What you need to do: Your answer should consist of each line from the data below that contains "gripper".

========================

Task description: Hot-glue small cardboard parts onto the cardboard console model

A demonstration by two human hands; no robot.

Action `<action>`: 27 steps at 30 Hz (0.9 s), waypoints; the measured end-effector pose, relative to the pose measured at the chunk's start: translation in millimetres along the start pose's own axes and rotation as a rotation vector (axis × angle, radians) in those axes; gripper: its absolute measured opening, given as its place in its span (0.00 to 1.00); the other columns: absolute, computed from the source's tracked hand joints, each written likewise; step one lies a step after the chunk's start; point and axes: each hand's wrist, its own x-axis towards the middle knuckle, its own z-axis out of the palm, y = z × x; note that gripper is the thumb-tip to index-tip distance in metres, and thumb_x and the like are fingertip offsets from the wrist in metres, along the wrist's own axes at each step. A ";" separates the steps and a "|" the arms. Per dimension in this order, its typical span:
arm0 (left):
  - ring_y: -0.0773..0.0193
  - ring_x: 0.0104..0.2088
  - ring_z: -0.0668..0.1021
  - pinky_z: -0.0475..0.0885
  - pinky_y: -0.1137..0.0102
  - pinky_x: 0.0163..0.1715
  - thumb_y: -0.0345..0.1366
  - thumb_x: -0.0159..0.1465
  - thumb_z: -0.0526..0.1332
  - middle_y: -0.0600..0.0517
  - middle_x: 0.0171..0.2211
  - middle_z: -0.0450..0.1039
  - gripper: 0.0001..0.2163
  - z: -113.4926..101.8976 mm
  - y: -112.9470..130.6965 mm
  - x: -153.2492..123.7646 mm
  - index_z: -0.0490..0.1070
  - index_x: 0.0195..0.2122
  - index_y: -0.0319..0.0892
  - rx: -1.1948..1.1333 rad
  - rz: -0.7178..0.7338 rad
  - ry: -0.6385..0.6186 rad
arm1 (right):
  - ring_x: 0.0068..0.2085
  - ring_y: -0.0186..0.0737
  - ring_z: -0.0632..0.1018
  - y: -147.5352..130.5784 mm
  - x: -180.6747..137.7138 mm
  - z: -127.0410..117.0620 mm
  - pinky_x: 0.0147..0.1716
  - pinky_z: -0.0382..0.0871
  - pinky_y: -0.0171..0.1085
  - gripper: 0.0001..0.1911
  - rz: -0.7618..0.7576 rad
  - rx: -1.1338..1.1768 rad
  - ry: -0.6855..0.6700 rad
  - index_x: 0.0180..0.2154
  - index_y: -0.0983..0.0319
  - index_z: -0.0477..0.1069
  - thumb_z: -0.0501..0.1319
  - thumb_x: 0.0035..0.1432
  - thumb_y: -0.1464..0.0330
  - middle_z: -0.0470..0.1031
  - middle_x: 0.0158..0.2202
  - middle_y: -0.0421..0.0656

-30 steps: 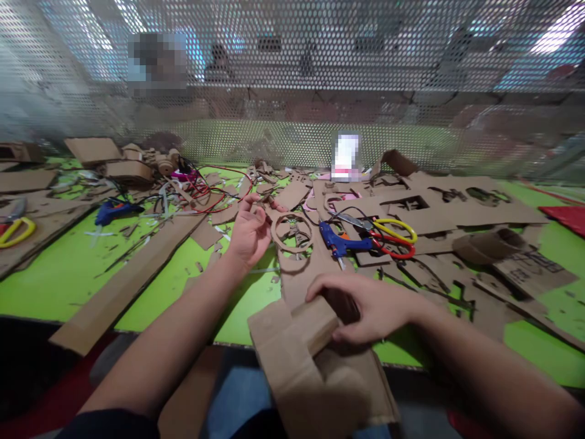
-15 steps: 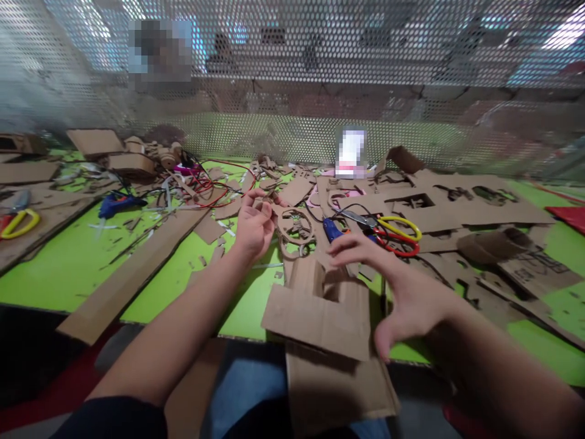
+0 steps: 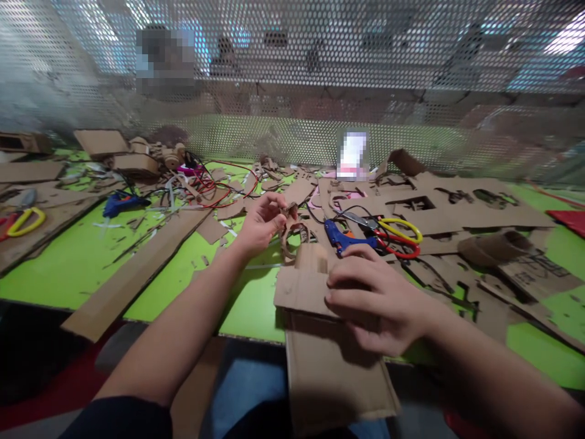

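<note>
I see the brown cardboard ring (image 3: 285, 240) standing at a slant, part of its rim hidden. Nearer to my camera is the cardboard assembly (image 3: 299, 289), a flat panel with a raised block (image 3: 312, 257) behind; its right side is covered.

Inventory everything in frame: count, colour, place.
Glue guns: 2, blue, centre, left
Scissors: 2, red-yellow handles, right, far left
Cardboard assembly: 1, brown, front
Cardboard strip: 1, brown, left
Cardboard tube: 1, brown, right
Scraps: many, mostly brown, throughout
Cables: count unclear, red, back left
Blurred item: 1, white, back
Flat item: 1, red, far right
Perforated panel: 1, grey, behind
Table: 1, green, beneath
Left hand: 1, bare, centre
Right hand: 1, bare, at assembly
</note>
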 end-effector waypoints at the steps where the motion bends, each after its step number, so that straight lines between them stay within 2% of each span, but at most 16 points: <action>1: 0.60 0.40 0.85 0.80 0.67 0.39 0.44 0.59 0.81 0.51 0.38 0.80 0.21 -0.4 1.4 -0.6 0.71 0.43 0.45 0.001 -0.004 -0.019 | 0.49 0.49 0.80 5.5 -1.6 2.1 0.63 0.66 0.59 0.32 -0.001 0.003 0.025 0.60 0.54 0.68 0.65 0.52 0.68 0.77 0.49 0.48; 4: 0.61 0.38 0.85 0.81 0.64 0.44 0.45 0.61 0.79 0.51 0.39 0.81 0.20 -0.1 2.3 -3.2 0.72 0.44 0.45 -0.003 -0.015 -0.071 | 0.49 0.51 0.80 19.8 -5.8 8.6 0.63 0.68 0.61 0.35 0.026 0.041 0.107 0.61 0.50 0.68 0.64 0.49 0.68 0.75 0.47 0.46; 7: 0.60 0.41 0.86 0.81 0.63 0.47 0.44 0.63 0.78 0.51 0.41 0.80 0.18 3.3 -0.6 -6.5 0.72 0.45 0.45 -0.006 -0.017 -0.110 | 0.49 0.52 0.80 26.3 -9.1 13.1 0.59 0.70 0.61 0.36 0.039 0.050 0.151 0.61 0.47 0.68 0.63 0.47 0.67 0.73 0.45 0.45; 13: 0.57 0.45 0.86 0.81 0.61 0.51 0.44 0.62 0.78 0.48 0.44 0.80 0.17 13.9 3.0 -12.1 0.74 0.43 0.44 0.016 -0.022 -0.183 | 0.50 0.54 0.79 24.6 -10.9 13.3 0.57 0.71 0.62 0.39 0.023 0.075 0.172 0.63 0.51 0.68 0.62 0.46 0.68 0.72 0.47 0.47; 17: 0.58 0.46 0.85 0.81 0.61 0.52 0.42 0.63 0.78 0.47 0.45 0.80 0.15 19.4 12.7 -16.3 0.76 0.43 0.44 0.062 -0.002 -0.215 | 0.53 0.54 0.78 24.1 -10.5 12.0 0.60 0.72 0.63 0.40 -0.006 0.114 0.173 0.64 0.52 0.67 0.61 0.46 0.69 0.72 0.48 0.48; 20: 0.57 0.49 0.83 0.78 0.56 0.62 0.40 0.63 0.78 0.47 0.43 0.79 0.12 22.2 18.4 -19.0 0.79 0.41 0.43 0.113 0.022 -0.235 | 0.55 0.54 0.78 24.4 -11.5 10.4 0.65 0.71 0.63 0.40 -0.009 0.149 0.161 0.64 0.54 0.67 0.61 0.46 0.71 0.73 0.50 0.50; 23: 0.57 0.51 0.82 0.69 0.49 0.73 0.40 0.63 0.78 0.48 0.41 0.78 0.10 24.1 22.1 -19.8 0.80 0.40 0.44 0.151 0.046 -0.251 | 0.57 0.54 0.79 25.7 -13.6 8.7 0.69 0.69 0.63 0.39 0.003 0.132 0.158 0.63 0.54 0.67 0.60 0.47 0.72 0.74 0.52 0.50; 27: 0.57 0.48 0.82 0.67 0.46 0.75 0.40 0.64 0.77 0.48 0.41 0.79 0.09 24.4 26.0 -19.5 0.80 0.40 0.44 0.191 0.072 -0.262 | 0.59 0.52 0.81 29.5 -17.3 7.6 0.71 0.69 0.62 0.37 0.003 0.107 0.168 0.63 0.54 0.68 0.60 0.49 0.72 0.77 0.53 0.50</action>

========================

Finished task:
Action `<action>`: 27 steps at 30 Hz (0.9 s), waypoints; the measured end-effector pose, relative to the pose measured at the chunk's start: translation in millimetres along the start pose's own axes and rotation as a rotation vector (axis × angle, radians) in those axes; gripper: its absolute measured opening, given as its place in its span (0.00 to 1.00); the other columns: absolute, computed from the source's tracked hand joints, each written likewise; step one lies a step after the chunk's start; point and axes: each hand's wrist, its own x-axis towards the middle knuckle, its own z-axis out of the palm, y = z × x; note that gripper is the thumb-tip to index-tip distance in metres, and thumb_x and the like are fingertip offsets from the wrist in metres, along the wrist's own axes at each step. A ";" separates the steps and a "|" the arms. Per dimension in this order, its typical span:
  - gripper: 0.0001..0.2163
  - gripper: 0.0001..0.1911

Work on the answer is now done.